Apache Spark is "a fast and general engine for large-scale data processing." It comes from the broader Hadoop ecosystem but can be used in a near-standalone mode, which we'll use here.
This is a Jupyter notebook with PySpark enabled. To enable PySpark, you need to have Spark available, and certain environment variables set. On an Ubuntu-16.04 machine, where you've downloaded the latest Spark:
% sudo apt-get install openjdk-9-jre-headless
% tar xvzf spark-2.0.2-bin-hadoop2.7.tgz
% export PATH=`pwd`/spark-2.0.2-bin-hadoop2.7/bin:$PATH
% export PYSPARK_DRIVER_PYTHON=jupyter
% export PYSPARK_DRIVER_PYTHON_OPTS='notebook' pyspark
% pyspark
This file tells Jupyter exactly how to connect with Spark and Python. Start a new Python notebook in Jupyter after it opens up, and note that you are getting a little more output from Jupyter in your shell window than normal. That's Spark - it's a little wordy.

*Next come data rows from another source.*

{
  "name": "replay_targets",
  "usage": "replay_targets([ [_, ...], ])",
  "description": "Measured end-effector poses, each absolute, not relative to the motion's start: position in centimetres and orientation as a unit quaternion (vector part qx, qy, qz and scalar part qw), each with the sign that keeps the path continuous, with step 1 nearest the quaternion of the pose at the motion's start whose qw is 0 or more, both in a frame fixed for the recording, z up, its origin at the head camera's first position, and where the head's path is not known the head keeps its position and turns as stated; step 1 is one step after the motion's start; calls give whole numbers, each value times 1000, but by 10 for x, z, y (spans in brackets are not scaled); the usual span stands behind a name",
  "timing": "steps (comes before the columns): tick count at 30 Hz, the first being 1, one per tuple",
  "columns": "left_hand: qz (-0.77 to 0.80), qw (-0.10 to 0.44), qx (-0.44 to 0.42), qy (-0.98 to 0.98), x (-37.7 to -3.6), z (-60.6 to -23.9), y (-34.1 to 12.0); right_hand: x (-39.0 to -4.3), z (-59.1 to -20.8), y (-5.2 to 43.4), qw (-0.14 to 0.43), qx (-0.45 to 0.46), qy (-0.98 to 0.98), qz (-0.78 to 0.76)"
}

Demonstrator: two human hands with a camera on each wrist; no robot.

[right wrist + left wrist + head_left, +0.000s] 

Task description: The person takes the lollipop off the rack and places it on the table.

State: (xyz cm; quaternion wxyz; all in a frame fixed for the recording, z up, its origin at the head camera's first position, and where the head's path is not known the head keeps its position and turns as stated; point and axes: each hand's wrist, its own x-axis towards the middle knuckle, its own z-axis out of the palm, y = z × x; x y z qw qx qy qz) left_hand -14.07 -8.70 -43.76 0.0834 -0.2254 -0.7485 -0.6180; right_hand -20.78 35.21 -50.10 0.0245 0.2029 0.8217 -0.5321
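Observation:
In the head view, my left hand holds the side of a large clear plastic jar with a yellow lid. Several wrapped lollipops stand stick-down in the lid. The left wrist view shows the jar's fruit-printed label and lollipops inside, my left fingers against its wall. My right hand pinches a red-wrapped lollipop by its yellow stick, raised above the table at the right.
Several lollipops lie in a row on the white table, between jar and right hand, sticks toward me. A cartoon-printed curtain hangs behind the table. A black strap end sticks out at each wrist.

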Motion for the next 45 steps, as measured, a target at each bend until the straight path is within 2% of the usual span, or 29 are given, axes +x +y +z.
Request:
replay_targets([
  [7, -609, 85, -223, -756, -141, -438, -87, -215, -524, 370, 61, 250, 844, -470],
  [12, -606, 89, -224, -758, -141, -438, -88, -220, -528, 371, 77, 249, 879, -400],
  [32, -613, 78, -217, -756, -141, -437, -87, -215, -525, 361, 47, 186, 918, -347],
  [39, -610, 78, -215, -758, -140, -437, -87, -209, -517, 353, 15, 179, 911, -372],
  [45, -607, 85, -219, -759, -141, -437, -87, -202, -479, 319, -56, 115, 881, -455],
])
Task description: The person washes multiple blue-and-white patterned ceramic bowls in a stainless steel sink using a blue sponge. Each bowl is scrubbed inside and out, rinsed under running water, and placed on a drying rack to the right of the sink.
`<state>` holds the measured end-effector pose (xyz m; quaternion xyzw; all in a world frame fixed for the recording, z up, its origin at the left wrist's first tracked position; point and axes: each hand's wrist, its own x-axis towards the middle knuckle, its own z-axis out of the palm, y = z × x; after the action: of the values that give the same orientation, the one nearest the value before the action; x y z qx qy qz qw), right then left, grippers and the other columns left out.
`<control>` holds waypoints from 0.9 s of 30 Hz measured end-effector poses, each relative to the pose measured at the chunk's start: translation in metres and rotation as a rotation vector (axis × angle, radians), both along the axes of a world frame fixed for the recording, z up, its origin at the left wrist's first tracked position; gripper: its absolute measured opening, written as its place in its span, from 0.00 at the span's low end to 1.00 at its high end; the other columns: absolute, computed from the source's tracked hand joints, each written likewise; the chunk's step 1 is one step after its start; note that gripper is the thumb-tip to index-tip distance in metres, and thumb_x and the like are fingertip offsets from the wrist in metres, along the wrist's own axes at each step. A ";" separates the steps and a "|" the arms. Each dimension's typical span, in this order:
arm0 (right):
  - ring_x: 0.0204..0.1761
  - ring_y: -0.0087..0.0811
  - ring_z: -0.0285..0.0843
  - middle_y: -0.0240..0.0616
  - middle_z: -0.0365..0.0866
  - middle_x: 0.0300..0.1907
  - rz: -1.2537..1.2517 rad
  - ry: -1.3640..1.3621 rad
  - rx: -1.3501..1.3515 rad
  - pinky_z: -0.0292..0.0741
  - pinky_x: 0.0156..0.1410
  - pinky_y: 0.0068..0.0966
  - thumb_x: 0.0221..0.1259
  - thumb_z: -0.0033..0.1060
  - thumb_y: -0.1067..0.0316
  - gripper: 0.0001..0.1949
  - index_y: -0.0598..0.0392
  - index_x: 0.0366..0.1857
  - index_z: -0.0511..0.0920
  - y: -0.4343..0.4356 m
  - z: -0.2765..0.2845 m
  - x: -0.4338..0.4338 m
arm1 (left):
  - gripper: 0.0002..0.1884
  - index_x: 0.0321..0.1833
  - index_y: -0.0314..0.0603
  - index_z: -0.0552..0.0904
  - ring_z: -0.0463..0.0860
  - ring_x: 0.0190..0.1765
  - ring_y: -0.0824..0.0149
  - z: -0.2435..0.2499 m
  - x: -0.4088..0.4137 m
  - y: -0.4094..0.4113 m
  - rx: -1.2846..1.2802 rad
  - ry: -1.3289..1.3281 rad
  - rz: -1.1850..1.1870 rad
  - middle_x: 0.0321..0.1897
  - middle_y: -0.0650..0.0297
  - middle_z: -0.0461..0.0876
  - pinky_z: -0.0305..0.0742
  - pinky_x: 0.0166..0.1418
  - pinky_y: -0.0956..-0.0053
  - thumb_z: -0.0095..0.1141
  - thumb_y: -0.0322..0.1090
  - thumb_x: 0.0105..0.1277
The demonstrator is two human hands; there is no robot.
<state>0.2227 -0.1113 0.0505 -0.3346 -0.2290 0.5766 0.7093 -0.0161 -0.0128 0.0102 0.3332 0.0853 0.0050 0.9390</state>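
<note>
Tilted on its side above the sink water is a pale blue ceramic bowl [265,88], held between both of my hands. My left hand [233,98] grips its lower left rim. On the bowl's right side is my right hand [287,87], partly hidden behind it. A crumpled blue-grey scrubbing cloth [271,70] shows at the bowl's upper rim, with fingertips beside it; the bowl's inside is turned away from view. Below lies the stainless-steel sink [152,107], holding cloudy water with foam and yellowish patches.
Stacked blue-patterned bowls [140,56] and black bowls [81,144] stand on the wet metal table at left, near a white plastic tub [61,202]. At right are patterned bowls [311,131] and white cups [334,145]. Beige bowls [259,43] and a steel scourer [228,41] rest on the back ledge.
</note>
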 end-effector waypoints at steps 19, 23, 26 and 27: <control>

Working with Spark, everything goes through a SparkContext object. It's available (after several seconds of startup time - look at the shell window where you started the Jupyter notebook and you'll see a lot of Spark startup messages) as the object sc
:
In [ ]:
sc
Everything you do with Spark here will go through this object. It is a feature of pySpark to define and make this available in the shell environment, and the Jupyter kernel makes that available through a notebook.
The key construct in Spark is a Resilient Distributed Dataset, or RDD. An RDD leverages the data- and computing resource-tracking capabilities of the Hadoop infrastructure layer to make a dataset available in RAM. This is a key enhancement over the Hadoop or broader Map/Reduce model where data for every step of computation comes from disk and returns to disk between steps. Using RAM like this makes everything go faster.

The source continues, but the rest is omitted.